Somewhere below, one line contains "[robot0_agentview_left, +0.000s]" and a later line contains "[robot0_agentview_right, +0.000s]". Output those two lines and everything between them exactly, and nothing else.

(EXTRACTED ENTRIES):
===============
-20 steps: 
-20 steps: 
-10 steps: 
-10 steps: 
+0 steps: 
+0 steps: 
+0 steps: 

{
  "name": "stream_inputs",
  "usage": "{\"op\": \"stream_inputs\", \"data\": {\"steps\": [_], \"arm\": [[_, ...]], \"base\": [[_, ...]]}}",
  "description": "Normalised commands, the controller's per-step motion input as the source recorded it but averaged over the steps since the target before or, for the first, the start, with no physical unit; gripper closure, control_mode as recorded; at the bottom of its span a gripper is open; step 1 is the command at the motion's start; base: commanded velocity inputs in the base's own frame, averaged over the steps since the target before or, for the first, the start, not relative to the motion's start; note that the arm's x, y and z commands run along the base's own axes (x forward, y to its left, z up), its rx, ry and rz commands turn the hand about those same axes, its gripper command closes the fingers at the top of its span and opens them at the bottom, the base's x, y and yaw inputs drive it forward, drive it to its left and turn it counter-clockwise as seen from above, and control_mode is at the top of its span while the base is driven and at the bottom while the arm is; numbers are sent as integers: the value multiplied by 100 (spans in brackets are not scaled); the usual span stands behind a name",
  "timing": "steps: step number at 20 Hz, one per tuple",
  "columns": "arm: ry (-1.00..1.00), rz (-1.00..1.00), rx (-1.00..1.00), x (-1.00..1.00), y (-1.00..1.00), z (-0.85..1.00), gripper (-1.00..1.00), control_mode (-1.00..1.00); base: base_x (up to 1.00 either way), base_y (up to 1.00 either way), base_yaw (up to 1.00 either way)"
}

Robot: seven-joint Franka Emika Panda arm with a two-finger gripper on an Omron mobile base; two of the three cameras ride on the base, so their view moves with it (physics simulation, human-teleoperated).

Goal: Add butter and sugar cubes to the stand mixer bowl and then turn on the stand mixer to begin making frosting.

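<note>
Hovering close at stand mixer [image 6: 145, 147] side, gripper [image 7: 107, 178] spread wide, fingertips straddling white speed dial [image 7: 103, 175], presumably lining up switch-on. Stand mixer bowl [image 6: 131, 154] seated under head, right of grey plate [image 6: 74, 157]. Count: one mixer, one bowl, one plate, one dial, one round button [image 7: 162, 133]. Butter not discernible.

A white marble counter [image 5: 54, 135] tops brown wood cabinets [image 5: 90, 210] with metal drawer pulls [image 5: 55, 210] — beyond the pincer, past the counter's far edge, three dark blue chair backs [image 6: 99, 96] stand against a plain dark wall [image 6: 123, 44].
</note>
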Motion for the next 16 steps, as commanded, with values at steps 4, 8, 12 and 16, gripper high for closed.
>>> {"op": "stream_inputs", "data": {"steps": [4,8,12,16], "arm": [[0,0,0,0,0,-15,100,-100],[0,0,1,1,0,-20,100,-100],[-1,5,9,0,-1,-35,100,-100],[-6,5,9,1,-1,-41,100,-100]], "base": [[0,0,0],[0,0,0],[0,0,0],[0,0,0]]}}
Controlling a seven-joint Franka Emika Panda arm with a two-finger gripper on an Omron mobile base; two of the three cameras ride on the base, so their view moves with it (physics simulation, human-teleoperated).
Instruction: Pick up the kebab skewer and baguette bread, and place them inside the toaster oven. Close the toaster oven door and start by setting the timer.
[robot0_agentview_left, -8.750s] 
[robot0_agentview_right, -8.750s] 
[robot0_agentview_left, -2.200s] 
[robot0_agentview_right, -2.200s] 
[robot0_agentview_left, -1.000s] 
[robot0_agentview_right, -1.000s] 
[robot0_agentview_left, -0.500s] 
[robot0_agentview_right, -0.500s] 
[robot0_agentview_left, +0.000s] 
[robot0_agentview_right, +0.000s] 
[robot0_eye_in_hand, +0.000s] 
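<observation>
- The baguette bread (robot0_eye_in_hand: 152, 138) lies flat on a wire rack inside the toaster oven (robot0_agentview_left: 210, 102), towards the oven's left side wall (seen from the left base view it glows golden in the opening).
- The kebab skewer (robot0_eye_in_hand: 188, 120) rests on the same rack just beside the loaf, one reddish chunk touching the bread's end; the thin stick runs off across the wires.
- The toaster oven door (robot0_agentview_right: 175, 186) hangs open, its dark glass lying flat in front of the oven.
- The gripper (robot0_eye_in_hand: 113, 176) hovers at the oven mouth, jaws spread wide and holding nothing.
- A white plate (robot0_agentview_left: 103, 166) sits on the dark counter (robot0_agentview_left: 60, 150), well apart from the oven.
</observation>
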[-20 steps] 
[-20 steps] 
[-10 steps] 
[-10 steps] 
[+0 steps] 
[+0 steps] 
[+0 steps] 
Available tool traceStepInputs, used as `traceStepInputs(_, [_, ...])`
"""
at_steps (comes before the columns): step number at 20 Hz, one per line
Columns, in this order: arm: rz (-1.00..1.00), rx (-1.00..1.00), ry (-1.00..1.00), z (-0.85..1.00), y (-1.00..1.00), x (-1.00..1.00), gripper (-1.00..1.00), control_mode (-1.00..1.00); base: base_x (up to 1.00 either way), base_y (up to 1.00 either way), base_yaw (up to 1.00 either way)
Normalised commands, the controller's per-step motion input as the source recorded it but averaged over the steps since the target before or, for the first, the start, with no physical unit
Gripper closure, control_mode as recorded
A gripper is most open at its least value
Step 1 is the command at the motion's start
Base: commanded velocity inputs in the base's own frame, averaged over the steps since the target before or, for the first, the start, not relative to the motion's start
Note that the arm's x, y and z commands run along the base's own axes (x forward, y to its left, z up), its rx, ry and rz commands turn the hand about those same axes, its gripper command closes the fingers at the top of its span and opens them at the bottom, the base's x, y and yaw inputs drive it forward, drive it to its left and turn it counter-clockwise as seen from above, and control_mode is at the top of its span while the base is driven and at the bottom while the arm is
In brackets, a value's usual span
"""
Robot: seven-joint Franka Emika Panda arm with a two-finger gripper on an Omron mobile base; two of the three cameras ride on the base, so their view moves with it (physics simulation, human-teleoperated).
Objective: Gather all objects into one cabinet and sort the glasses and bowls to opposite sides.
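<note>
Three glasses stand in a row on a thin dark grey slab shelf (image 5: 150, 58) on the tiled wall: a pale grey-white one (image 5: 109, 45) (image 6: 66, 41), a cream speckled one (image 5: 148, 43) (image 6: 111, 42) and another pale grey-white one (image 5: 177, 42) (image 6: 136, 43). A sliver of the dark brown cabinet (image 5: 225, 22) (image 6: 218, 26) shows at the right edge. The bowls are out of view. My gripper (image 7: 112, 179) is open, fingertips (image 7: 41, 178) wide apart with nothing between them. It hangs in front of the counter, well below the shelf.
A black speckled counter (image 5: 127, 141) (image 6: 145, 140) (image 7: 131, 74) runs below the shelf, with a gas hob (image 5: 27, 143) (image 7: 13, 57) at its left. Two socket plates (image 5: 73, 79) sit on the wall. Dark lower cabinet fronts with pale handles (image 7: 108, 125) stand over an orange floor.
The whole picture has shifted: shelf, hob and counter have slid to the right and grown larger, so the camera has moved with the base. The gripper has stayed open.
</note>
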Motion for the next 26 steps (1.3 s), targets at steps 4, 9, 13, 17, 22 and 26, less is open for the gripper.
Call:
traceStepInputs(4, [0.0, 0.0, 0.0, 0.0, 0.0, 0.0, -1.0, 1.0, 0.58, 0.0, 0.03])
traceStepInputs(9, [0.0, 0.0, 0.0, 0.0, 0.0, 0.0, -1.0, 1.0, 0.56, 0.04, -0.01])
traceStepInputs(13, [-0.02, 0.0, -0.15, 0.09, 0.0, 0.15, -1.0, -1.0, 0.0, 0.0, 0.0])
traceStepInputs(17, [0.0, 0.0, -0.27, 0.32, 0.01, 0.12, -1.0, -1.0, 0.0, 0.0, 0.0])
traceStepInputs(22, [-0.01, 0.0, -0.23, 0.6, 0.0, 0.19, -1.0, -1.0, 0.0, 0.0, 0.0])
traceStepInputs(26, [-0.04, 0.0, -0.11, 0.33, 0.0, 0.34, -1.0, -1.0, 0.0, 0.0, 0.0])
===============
(YOUR SOLUTION):
[robot0_agentview_left, +0.000s] 
[robot0_agentview_right, +0.000s] 

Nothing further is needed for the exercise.